§ What the task requires: Output a character-exact copy of the data, images removed.

§ Data block:
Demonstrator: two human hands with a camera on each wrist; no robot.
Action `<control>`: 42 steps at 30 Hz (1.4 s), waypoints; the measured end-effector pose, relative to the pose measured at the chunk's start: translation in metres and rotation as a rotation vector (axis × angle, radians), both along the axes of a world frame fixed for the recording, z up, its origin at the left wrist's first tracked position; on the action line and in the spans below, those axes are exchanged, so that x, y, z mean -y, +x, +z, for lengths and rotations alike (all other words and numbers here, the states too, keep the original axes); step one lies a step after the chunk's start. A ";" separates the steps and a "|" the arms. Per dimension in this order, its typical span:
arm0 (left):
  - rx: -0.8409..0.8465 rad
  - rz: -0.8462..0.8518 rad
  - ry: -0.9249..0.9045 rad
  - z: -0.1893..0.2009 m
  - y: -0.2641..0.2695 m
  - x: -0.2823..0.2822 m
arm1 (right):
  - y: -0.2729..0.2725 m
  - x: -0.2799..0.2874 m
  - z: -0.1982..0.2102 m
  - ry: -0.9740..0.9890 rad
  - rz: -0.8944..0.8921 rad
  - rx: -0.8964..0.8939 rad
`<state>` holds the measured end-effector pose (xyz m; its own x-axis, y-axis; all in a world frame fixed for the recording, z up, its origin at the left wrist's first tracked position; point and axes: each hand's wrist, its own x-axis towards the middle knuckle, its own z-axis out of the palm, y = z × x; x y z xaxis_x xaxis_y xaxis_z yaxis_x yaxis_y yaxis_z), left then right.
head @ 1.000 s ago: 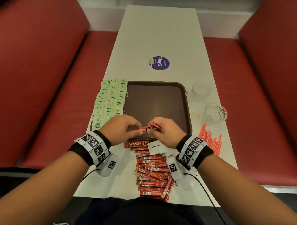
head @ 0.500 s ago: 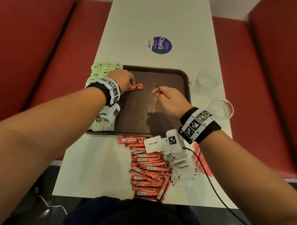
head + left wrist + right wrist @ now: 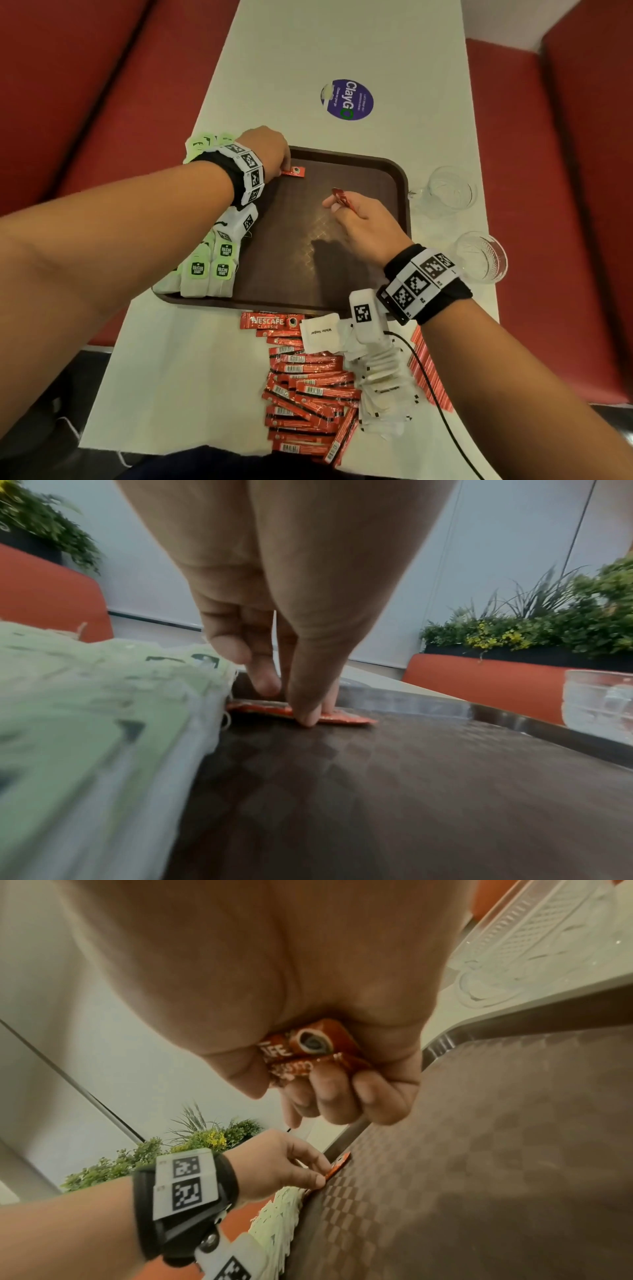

§ Output of the task:
Demonstrator: two human hands with a camera on each wrist; no robot.
Action `<control>`: 42 steps at 30 Hz (1.4 s), waypoints; the measured end-effector pose, relative to the pose measured at the chunk's start: translation in metres and rotation as a rotation vector (axis × angle, radians), both along the axes of a world frame fixed for the recording, z up, its origin at the left wrist's first tracked position; on the action line and in the spans below, those axes are exchanged, so that x, y, z mean -y, +x, +z, for lengths and rotations alike (all other words and numbers here, the states too, keep the original axes); step one lies a step after the chunk's start. A ";" separates the steps and a "|" the arms. Per dimension in this order, its typical span:
arm0 (left):
  - rx: -0.8409..0.8465 rad
  - rz: -0.8462..0.8518 rad
  - ry: -0.9249..0.9045 rad
  - z: -0.1893..0.2009 m
  - y: -0.2641..0.2695 m
  - x: -0.2823..0.2822 m
arm1 (right):
  - y: -0.2729..0.2725 m
  - x: -0.2799..0.2874 m
  - z: -0.1982..0.2102 m
  - ry: -0.9740..0.9890 rad
  - rz: -0.8944..0.8921 rad
  - rx: -0.8964..0.8939 rad
`<state>` holds the measured end-effector pose (xyz m; its own x-axis, y-axis; all in a world frame fixed for the recording, z up, its origin at the left wrist's first tracked position; point and axes: each hand's wrist, its own x-axis towards the middle knuckle, its own z-axis out of the palm, y = z × x; x y z xaxis_x xaxis_y xaxis_z yaxis_x yaxis_y yaxis_z), left then right.
head @ 1.000 s ago: 
head @ 0.500 s ago: 
head + left wrist + right wrist @ now: 

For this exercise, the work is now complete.